Abscess and multiple fistulas secondary to a foreign body, causing cholecystitis in a dog

Nine-years old male German Shepherd was presented with recurrent inflammation in different areas of the costal wall and ventral abdomen. He had previous history of foreign body removal (palm tree spike). Dense serosanguinous fluid has been drained from this area and it was consistent with septic exudate. A CT of the thorax and abdomen was performed.


A large cavitary lesion with slightly ill-defined margins is observed along the ventral and lateral aspect of the right caudal thoracic and cranial abdominal wall. The lesion presents several cavities/ramifications (fistulas), with a fluid attenuating non-contrast enhancing core surrounded by a capsule with strong peripheral contrast enhancement.

 The lesion originates from the ventral costal wall at the cranial aspect of the 7th sternebrae (yellow arrow) extending caudally and laterodorsally along the 7th intercostal space, cranial to the right 8th rib (green arrows) and caudally along the ventrolateral aspect of the abdominal wall. The lesion ends near the linea alba in the mid-abdomen (caudal to L2-L3) (blue arrow), measuring approximately 22 cm in length.

fistula, thoracic and abdominal wall, dog, CT
fistula, thoracic and abdominal wall, dog, CT
fistula, thoracic and abdominal wall, dog, CT

The following images show the path of the previously described lesion, from its origin in the thoracic wall to its end in the abdominal wall.

The lesion is largest at the ventral aspect of the 9th and 10th costochondral junctions of the right ribs, where it can be seen as a cavity with ill-defined margins, with a hypoattenuating center (fluid), surrounded by a thick capsule with irregular margins that shows a marked contrast enhancement (pink arrows).

abscess, thoracic wall, ribs, dog, CT

Adjacent to this region, the lesion continues as a markedly contrast-enhancing fistulous tract that extends into the abdominal cavity, ventral to the liver (orange arrows), in contact/attached to the gallbladder (violet arrows).
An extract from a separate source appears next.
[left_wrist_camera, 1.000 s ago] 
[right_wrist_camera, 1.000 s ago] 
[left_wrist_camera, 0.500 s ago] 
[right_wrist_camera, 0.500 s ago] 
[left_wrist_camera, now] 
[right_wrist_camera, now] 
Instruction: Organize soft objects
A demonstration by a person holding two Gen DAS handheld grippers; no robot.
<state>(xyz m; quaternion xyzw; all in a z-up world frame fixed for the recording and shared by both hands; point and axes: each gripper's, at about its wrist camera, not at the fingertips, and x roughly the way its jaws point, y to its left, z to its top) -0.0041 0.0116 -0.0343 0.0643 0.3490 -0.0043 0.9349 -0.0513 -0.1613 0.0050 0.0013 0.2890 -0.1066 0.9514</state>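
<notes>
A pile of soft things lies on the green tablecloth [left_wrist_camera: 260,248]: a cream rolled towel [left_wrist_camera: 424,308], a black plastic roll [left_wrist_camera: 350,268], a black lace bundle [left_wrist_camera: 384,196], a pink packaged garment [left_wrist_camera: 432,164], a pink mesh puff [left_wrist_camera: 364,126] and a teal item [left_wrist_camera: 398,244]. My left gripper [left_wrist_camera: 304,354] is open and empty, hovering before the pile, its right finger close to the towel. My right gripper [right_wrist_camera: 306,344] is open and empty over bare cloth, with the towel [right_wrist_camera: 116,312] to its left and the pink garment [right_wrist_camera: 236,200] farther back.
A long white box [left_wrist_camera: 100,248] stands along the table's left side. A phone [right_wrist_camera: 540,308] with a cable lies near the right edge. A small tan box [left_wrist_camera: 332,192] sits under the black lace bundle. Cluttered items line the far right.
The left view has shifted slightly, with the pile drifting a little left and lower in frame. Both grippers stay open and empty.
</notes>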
The gallbladder has an abnormal and irregular shape, especially in the area adjacent to the lesion, showing a thickening of its wall (red arrows). The gallbladder is filled with a material increased in attenuation compared to normal bile, with well defined margins and rounded shape.
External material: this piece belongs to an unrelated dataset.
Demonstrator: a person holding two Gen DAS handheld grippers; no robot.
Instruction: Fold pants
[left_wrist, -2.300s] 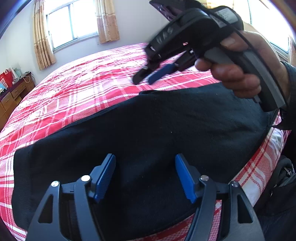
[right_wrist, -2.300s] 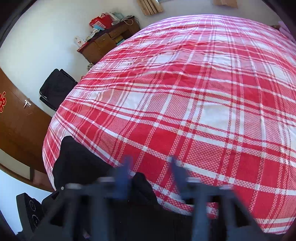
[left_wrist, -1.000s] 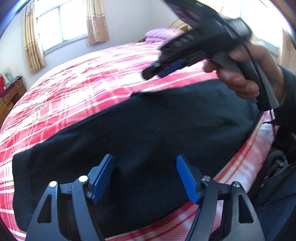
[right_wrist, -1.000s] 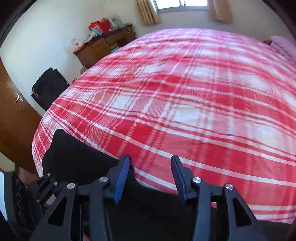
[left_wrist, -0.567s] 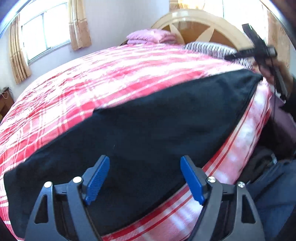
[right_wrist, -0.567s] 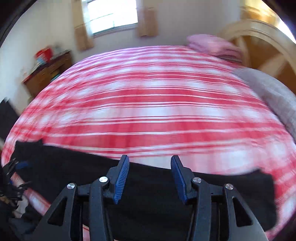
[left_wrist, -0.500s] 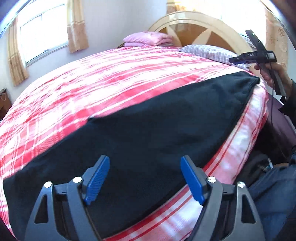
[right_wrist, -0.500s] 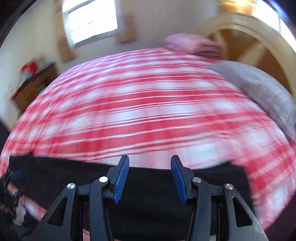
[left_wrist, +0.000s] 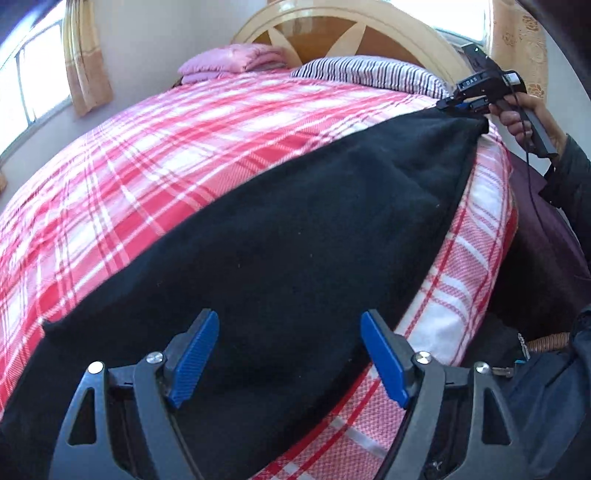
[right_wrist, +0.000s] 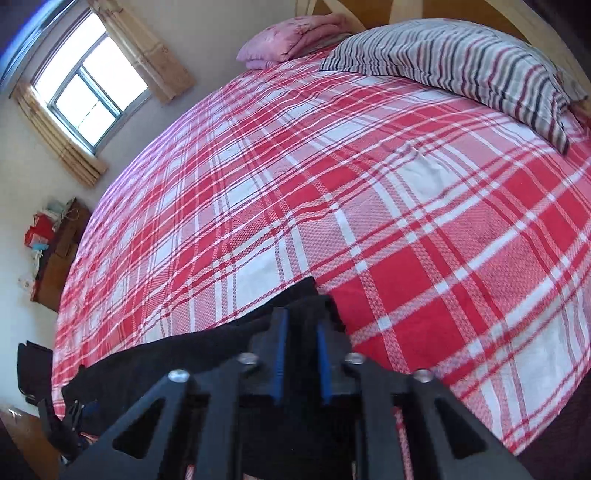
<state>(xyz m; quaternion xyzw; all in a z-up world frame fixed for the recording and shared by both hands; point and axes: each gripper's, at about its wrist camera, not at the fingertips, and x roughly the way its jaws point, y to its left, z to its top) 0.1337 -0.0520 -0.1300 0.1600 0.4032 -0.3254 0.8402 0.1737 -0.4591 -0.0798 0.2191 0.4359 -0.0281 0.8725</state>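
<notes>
The black pants lie stretched along the near edge of the red plaid bed. My left gripper is open and hovers just above one end of the pants. My right gripper shows far off at the other end, held in a hand. In the right wrist view my right gripper is shut on the end of the pants, whose cloth fills the narrow gap between the blue pads. The left gripper shows small at the far end.
A striped pillow and a pink folded blanket lie at the headboard. A window and a cluttered wooden cabinet stand past the bed. The person's body is at the right bed edge.
My right gripper has travelled from beside the left gripper to the far end of the pants and has shut on it. The left gripper has stayed open over its end.
</notes>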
  • Lesion along the right costal/abdominal wall, consistent with an abscess/granuloma secondary to a foreign body. This abscess presents multiple fistulous tracts, one extending dorsolaterally in the 7th intercostal space; and another with intra-abdominal extension. The latter appears to present adhesions and involve the wall of the gallbladder.
  • Findings at the gallbladder consistent with cholecystitis secondary to adhesions/affection of the gallbladder wall involved in the fistulous tract.  A rupture or small laceration of the gallbladder wall cannot be completely ruled; however, there are no signs of biliary peritonitis at the time being.
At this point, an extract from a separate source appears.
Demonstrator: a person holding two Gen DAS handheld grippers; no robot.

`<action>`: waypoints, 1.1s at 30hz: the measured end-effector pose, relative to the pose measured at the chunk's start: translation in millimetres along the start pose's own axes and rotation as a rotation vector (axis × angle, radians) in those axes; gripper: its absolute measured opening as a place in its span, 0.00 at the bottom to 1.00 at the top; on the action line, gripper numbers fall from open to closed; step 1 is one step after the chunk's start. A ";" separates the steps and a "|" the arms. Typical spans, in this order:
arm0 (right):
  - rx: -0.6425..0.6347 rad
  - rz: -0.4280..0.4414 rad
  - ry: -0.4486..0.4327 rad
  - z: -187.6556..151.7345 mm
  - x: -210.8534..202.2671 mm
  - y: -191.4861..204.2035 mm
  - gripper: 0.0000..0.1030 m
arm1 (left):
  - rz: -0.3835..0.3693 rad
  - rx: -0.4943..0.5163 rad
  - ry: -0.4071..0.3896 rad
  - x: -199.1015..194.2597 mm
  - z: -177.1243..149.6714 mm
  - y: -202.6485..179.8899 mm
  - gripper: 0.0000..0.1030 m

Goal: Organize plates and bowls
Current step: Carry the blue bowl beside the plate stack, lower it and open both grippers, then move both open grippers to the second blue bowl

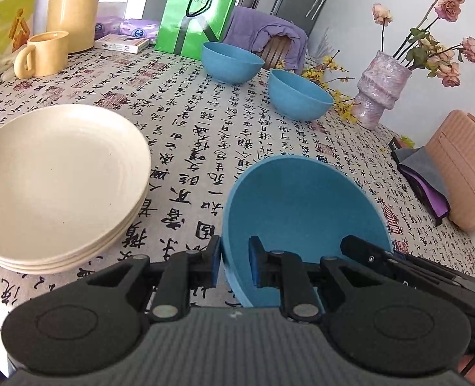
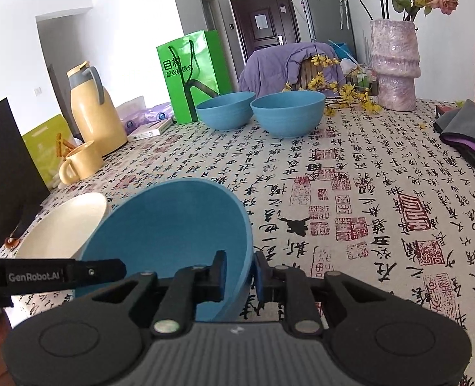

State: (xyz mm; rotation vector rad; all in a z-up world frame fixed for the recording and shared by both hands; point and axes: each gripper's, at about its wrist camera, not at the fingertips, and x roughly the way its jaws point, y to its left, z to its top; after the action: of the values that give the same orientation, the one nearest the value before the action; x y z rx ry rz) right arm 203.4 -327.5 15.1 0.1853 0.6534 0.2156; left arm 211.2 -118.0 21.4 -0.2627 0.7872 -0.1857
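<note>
- Nearest item: blue bowl (image 1: 302,218), tilted on its side toward both cameras and straddled at the rim by two grippers. Left gripper (image 1: 234,262) has one pad outside the wall and one inside, closed on the near-left rim. Right gripper (image 2: 240,273) is clamped the same way on the opposite rim. Whether the base is clear of the cloth cannot be told.
- Table (image 1: 205,135), largest thing present, covered in a cloth printed with calligraphy and red seals.
- Stack of cream plates (image 1: 54,186), just beside the held bowl on its left, not touching it. Ridged and glossy, so judged slippery; best taken at the raised edge.
- Two more blue bowls (image 2: 226,109) (image 2: 287,112), upright at the far side of the table, close together near the vase, well apart from the held one.
- Handling judgement: matte bowl, probably light plastic or fibre, stiff and unlikely to break. A thin wall suits a rim pinch; the curve may let it swing on a single grip.
- Green paper bag (image 2: 192,74), yellow thermos (image 2: 92,109), pink vase (image 2: 395,64), yellow mug (image 2: 79,164): bystanders along the far and left edges.
</note>
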 end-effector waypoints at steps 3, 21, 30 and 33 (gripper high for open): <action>0.011 0.004 -0.003 0.3 2.2 -2.4 0.18 | -0.005 0.004 0.000 2.0 0.9 0.0 0.18; -0.254 0.061 -0.353 6.8 -41.0 31.2 0.72 | 0.248 0.080 -0.398 -123.4 -48.7 35.5 0.79; -0.322 0.147 -0.394 -17.5 -60.3 50.5 0.80 | 0.243 0.109 -0.425 -135.7 -60.5 28.6 0.82; -0.314 0.142 -0.390 -22.2 -66.9 48.4 0.81 | 0.220 0.117 -0.427 -132.3 -61.3 22.6 0.83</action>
State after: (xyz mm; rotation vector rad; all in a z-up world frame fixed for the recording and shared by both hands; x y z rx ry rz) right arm 131.2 -295.8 48.0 -0.0302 0.2134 0.4031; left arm 77.1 -72.0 62.1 -0.0973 0.3747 0.0336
The lesion in the costal/abdominal wall is consistent with an abscess/granuloma secondary to a foreign body, considering the imaging findings and patient’s history, even if the foreign body is not visible in the CT. Consider ultrasonographic assessment of the region, including the abdomen, paying special attention to the gallbladder, given that the lesion has intra-abdominal extension. In view of a possible surgical procedure, consider that this lesion may present adhesions/invasion of the adjacent hepatic parenchyma and gallbladder.